A Day In history - East Coast bomb Swell 29.06.2007
This was a day that will be remembered in our brains for a long time yet. A wave with the most natural power we had seen ever. A day that will probably be never matched again and a day that blew the minds of everyone who witnessed the session!

Here is a review of what went down...

Local Tasmanians Marty Paradisis, Benn Richardson, Andy Hoult and Mike Brennan all put on an outstanding performance at this yet to be named reef somewhere in Tasmania. Visiting mainlander Andrew Mooney, who has teamed up with Marty in the past to surf giant waves at Shipstern Bluff, said, “This new discovery has to rank as one of the most dangerous and deadly waves in the world.” Everyone agreed that this was one of the heaviest sessions of their lives. The swell comes in from water depths of about 60-70 metres and breaks onto a 1 metre deep reef that becomes exposed on the inside.

Andrew Mooney had the first go behind the rope with Marty Paradisis towing him in. They were also joined by Andy Hoult who was being towed by big Benn Richardson. During the first hour of the session, the swell was a consistent 6 foot. The sky overhead was grey and winds were stiff offshore. The boys were pretty happy. Both Andy’s got some good sized tubes early.

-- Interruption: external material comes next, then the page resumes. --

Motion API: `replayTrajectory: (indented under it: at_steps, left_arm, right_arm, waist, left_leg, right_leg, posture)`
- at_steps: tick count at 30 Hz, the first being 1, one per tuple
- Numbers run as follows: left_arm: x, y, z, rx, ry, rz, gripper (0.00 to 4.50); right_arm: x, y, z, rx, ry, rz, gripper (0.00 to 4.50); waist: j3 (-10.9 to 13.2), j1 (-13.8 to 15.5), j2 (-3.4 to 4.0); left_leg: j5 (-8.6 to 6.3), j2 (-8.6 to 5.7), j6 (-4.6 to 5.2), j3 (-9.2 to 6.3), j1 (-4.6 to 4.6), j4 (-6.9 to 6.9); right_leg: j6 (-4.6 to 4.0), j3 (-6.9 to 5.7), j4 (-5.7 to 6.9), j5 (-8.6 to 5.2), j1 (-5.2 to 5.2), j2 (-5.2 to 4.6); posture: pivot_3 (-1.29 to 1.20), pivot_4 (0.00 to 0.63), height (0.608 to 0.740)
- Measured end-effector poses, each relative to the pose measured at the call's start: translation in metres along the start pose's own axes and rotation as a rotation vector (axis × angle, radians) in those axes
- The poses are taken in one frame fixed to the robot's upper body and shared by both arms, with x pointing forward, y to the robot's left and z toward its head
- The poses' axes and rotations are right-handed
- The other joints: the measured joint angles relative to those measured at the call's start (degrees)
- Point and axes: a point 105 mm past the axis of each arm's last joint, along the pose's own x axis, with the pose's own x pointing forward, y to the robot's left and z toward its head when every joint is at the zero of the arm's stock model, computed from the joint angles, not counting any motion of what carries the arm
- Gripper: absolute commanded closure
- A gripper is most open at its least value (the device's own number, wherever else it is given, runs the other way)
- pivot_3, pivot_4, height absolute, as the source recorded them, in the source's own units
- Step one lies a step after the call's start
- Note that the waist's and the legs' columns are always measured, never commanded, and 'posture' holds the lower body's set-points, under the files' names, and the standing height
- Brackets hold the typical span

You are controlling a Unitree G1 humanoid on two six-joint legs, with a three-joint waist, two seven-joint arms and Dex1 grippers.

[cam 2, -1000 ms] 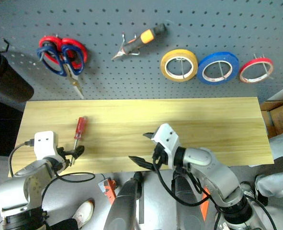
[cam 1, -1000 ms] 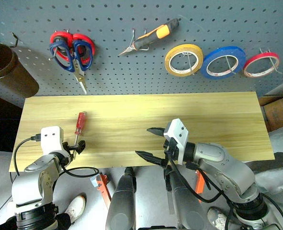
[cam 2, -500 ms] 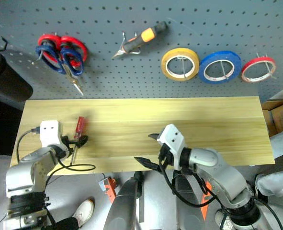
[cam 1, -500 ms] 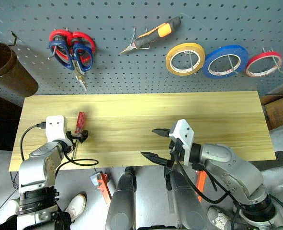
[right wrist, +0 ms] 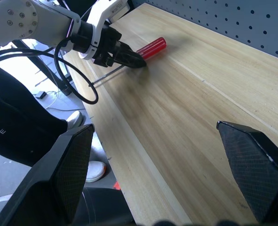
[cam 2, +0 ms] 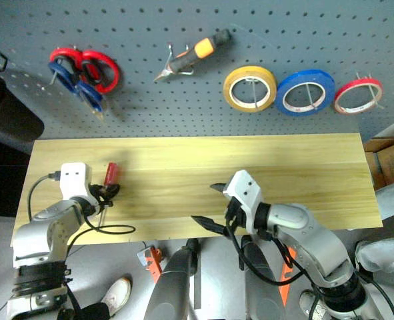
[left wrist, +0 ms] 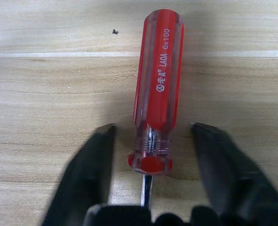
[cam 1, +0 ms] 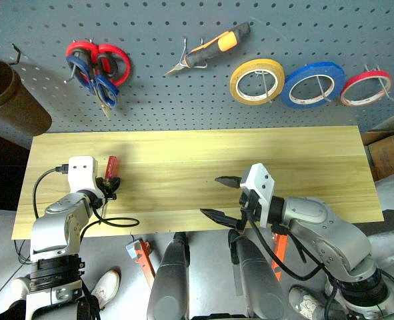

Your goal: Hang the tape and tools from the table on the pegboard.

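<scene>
You're looking at a workshop tool station. A dark grey-blue pegboard [cam 1: 183,93] with metal hooks carries scissors [cam 1: 93,67], orange-and-black pliers [cam 1: 207,50] and rolls of tape in yellow [cam 1: 257,81], blue [cam 1: 311,85] and red [cam 1: 365,88]. Below it runs a light plank tabletop [cam 1: 250,150] with a red-handled screwdriver [left wrist: 157,99] on it. A cardboard box [cam 1: 390,155] sits to one side.

Counter [cam 1: 183,160]: light yellowish wood planks with fine grain lines. Pegboard [cam 1: 157,93]: dark grey-blue, regular rows of small holes. Screwdriver [left wrist: 158,89]: translucent red handle, white lettering. Scissors [cam 1: 93,63]: one pair red-handled, one dark-blue-handled. Pliers [cam 1: 210,50]: orange and black handles. Tape rolls: yellow [cam 1: 257,81], blue [cam 1: 311,85], thin red [cam 1: 364,89]. Left claw [left wrist: 150,165] and right claw [cam 1: 227,198]: black fingers, white housings.
</scene>
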Motion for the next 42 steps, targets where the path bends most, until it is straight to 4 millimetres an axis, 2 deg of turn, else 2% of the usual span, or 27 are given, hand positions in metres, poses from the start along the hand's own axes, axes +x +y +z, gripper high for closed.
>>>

As the sun peaked over the clouds on the horizon something seemed to happen to the elements. The wind backed off, the sunlight made everything nice and blue, and the swell jumped from 6 to 15 foot in a matter of what seemed like only 20 minutes. The swell continued to pound in on the reef for another 2-3 hours and before we knew it, it was all over. The big sets stopped and the wind blew into the tube making it ugly and unrideable.

The biggest wave was Mooney’s, but the gnarliest wave was Marty Para’s fade to vertical freefall attempt in the tube. Marty got slaughtered by the death lip, but it was a massive effort. Mooney’s biggest one was pretty perfect. It came to him late on in the session. He held his hands up in the air for a split second claim whilst standing in a beautiful, green spinning vortex 4-5 times over head. Worst wipeout went to local guy Benn Richardson, who for some reason decided to take off on a frothing, white mess and caught an inside rail and went over on what seemed to be dry reef. Somehow he popped up in a relative safe zone only to have 10 foot of white water clean him up. He eventually popped up further down the line stoked as a freshly Shawn sheep. Mike Brennan as per usual lucked into a couple Mack daddies, almost losing it on his best wave only to get spat out of a great tube. Andy Hoult was cool, calm and collected considering he has been in rehab for the last 8 months after snapping his lower leg. He stunned everyone when he managed to look back, and pick his nose mid tube, just so he could get a good view at the spinning vortex behind him and entertain us.

After what seemed a marathon day, ironmen Hoult and Richardson then proceeded to take on a grunty outer reef by themselves. Even though the swell had backed off a bit just having the go in them to head out there after that session was truly remarkable. Both scratched into some sizey ones while the rest of us got introduced to the Bicheno pub.